Object Extraction Process

The object extraction process focuses specifically on extracting well-structured data objects from unstructured text. Unlike general knowledge graph extraction, object extraction creates discrete, schema-conformant entities that can be stored, indexed, and queried as structured data.

Overview

Object extraction transforms unstructured text into structured objects by:

  1. Identifying discrete entities within text
  2. Extracting their properties and attributes
  3. Validating against predefined schemas
  4. Storing objects in the object storage system
  5. Making objects queryable via structured query APIs

Object vs. Knowledge Graph Extraction

Aspect Object Extraction Knowledge Graph Extraction
Output Structured objects RDF triples
Format JSON/Schema-based Subject-Predicate-Object
Storage Object storage Graph database
Query GraphQL/SQL-like SPARQL
Use Case Structured data analysis Relationship discovery

Basic Object Extraction

Simple Object Extraction

from trustgraph.api import Api

api = Api("http://localhost:8088/").flow().id("default")

# Define target schema
product_schema = {
    "name": "Product",
    "fields": {
        "id": {"type": "string", "required": True},
        "name": {"type": "string", "required": True},
        "price": {"type": "number", "required": True},
        "category": {"type": "string"},
        "description": {"type": "text"},
        "features": {"type": "array", "items": {"type": "string"}},
        "manufacturer": {"type": "string"},
        "model": {"type": "string"}
    }
}

# Text containing product information
catalog_text = """
The new MacBook Pro 16" features an M3 Pro chip and starts at $2,499. 
It includes 18GB unified memory and a Liquid Retina XDR display. 
Available in Space Gray and Silver.

The iPhone 15 Pro Max comes with a titanium design and A17 Pro chip. 
Pricing starts at $1,199 for the 256GB model.
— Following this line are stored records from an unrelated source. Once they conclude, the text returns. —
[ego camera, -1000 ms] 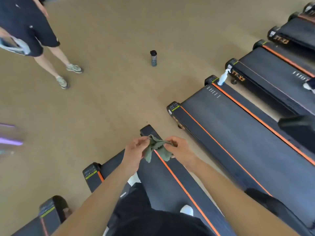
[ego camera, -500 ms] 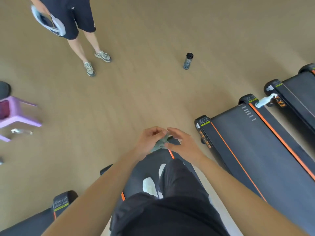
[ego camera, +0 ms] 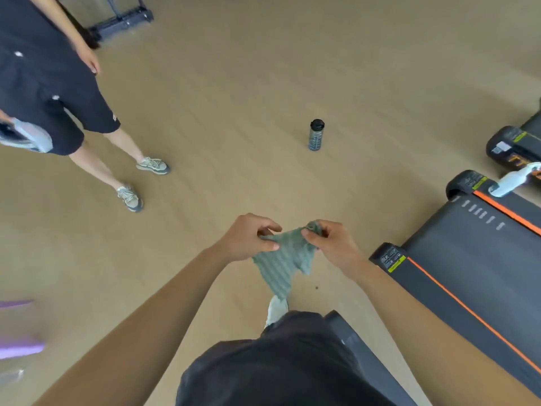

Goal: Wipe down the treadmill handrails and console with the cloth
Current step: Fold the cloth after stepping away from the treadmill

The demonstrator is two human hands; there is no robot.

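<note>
Left hand (ego camera: 248,238) and right hand (ego camera: 333,244) pinched onto top corners of green ribbed cloth (ego camera: 282,265), held spread above tan floor (ego camera: 234,98), treadmill deck (ego camera: 468,259) at right, dark bottle (ego camera: 315,135) standing beyond, well apart.

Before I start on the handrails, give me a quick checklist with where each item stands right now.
1. Grey-green ribbed cloth in hand: ok, left hand and right hand both pinch its top edge.
2. Cloth spread out: not ok, it hangs bunched.
3. Handrails and console in view: not ok, only the black, orange-striped treadmill deck shows.
4. White spray bottle nearby: ok, at the deck's end.
5. Floor hazards: not ok, dark drink bottle stands ahead.
6. Bystander in dark shorts: ok, apart.
</note>
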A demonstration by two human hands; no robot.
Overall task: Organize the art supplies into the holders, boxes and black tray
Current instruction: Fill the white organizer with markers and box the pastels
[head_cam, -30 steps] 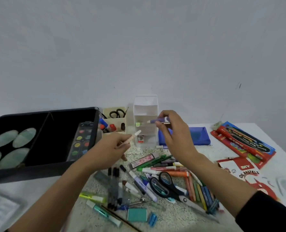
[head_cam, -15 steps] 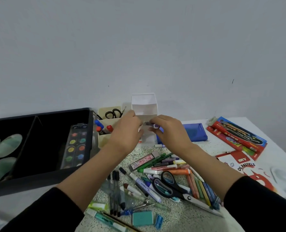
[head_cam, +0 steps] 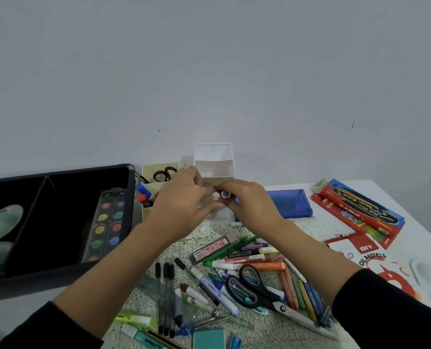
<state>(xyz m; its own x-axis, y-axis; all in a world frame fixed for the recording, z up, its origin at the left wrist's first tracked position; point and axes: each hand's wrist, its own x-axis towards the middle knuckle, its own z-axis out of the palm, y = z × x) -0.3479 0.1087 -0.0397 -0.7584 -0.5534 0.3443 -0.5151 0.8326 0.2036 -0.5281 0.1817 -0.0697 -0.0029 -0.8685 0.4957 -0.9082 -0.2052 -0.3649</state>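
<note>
On the near edge of the speckled table [head_cam: 317, 225] lies a loose heap of supplies: black pens [head_cam: 164, 293], a pair of scissors [head_cam: 259, 293], oil pastel sticks [head_cam: 301, 290] and several markers. Both forearms pass just above this heap, so I think a wrist or sleeve pulled back low could push pens over the edge or catch on the scissors. Further in, the two hands are close together in front of the white tiered holder [head_cam: 214, 167]. The right hand [head_cam: 252, 207] pinches a short purple marker [head_cam: 226, 194] by its fingertips, with its end turned towards the holder's lower openings. The left hand [head_cam: 181, 205] has its fingers curled at the holder's front; whether it grips something or only steadies the holder, I cannot tell, because the hands cover that part. The holder looks light and tall, and I judge that a push given too high or too hard could tip it backwards or slide it against the wall. A marker that goes in at an angle may also jam in the opening or roll out again, down into the heap. Just beside it, the cream holder [head_cam: 159, 165] is near the left wrist and could be knocked. Farther left, the black tray [head_cam: 58, 172] is well apart from the hands, and so is the blue pouch [head_cam: 290, 204] to the right.
</note>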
Features include 
Action Button, USB-C connectivity, and Pro camera system.
"""

# Extract objects
response = api.extract_objects(
    text=catalog_text,
    schema=product_schema,
    extraction_type="products"
)

print(f"Extracted {len(response['objects'])} product objects")

Extracted Object Example

{
  "objects": [
    {
      "id": "macbook-pro-16-m3",
      "name": "MacBook Pro 16\"",
      "price": 2499.00,
      "category": "Laptop",
      "description": "Features M3 Pro chip with 18GB unified memory",
      "features": ["M3 Pro chip", "18GB unified memory", "Liquid Retina XDR display"],
      "manufacturer": "Apple",
      "model": "MacBook Pro 16\" M3"
    },
    {
      "id": "iphone-15-pro-max",
      "name": "iPhone 15 Pro Max",
      "price": 1199.00,
      "category": "Smartphone",
      "description": "Titanium design with A17 Pro chip",
      "features": ["Titanium design", "A17 Pro chip", "Action Button", "USB-C", "Pro camera system"],
      "manufacturer": "Apple",
      "model": "iPhone 15 Pro Max"
    }
  ],
  "extraction_id": "ext_12345",
  "schema_name": "Product"
}

Schema-Based Extraction

Defining Extraction Schemas

# Customer schema
customer_schema = {
    "name": "Customer",
    "fields": {
        "id": {"type": "string", "required": True},
        "name": {"type": "string", "required": True},
        "email": {"type": "email"},
        "phone": {"type": "string"},
        "address": {"type": "object", "properties": {
            "street": {"type": "string"},
            "city": {"type": "string"},
            "state": {"type": "string"},
            "zip": {"type": "string"}
        }},
        "company": {"type": "string"},
        "industry": {"type": "string"},
        "status": {"type": "enum", "values": ["active", "inactive", "prospect"]}
    },
    "validation_rules": {
        "email_format": "valid_email",
        "phone_format": "us_phone"
    }
}

# Financial data schema
financial_schema = {
    "name": "FinancialReport",
    "fields": {
        "id": {"type": "string", "required": True},
        "company": {"type": "string", "required": True},
        "period": {"type": "string", "required": True},
        "revenue": {"type": "number"},
        "profit": {"type": "number"},
        "expenses": {"type": "number"},
        "growth_rate": {"type": "number"},
        "metrics": {"type": "object", "properties": {
            "ebitda": {"type": "number"},
            "margin": {"type": "number"},
            "eps": {"type": "number"}
        }},
        "currency": {"type": "string", "default": "USD"}
    }
}

Multi-Schema Extraction

Extract multiple object types from the same text:

# Define multiple schemas
schemas = [customer_schema, financial_schema, product_schema]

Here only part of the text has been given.